_Exercise aim:_ Find the line containing "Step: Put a", then output it and every line after it through the end of the listing below, exactly as written.

_Dataset section:_

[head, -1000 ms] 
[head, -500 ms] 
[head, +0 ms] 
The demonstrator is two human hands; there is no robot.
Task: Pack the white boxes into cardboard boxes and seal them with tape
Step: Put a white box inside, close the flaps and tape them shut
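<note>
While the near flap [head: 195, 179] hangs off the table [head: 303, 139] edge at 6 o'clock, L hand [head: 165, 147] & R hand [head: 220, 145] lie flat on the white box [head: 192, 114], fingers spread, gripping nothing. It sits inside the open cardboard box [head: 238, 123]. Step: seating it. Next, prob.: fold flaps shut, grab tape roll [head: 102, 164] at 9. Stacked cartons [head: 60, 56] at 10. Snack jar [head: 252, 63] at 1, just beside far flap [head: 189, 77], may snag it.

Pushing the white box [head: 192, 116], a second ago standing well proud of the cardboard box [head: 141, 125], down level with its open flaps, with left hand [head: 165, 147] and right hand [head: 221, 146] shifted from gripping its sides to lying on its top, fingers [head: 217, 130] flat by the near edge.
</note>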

_Solution to this problem:_
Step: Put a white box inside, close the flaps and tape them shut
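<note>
While the near flap [head: 195, 179] hangs off the table [head: 303, 139] edge at 6 o'clock, L hand [head: 165, 147] & R hand [head: 220, 145] lie flat on the white box [head: 192, 114], fingers spread, gripping nothing. It sits inside the open cardboard box [head: 238, 123]. Step: seating it. Next, prob.: fold flaps shut, grab tape roll [head: 102, 164] at 9. Stacked cartons [head: 60, 56] at 10. Snack jar [head: 252, 63] at 1, just beside far flap [head: 189, 77], may snag it.

Pushing the white box [head: 192, 116], a second ago standing well proud of the cardboard box [head: 141, 125], down level with its open flaps, with left hand [head: 165, 147] and right hand [head: 221, 146] shifted from gripping its sides to lying on its top, fingers [head: 217, 130] flat by the near edge.
</note>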

The exercise has been fully completed.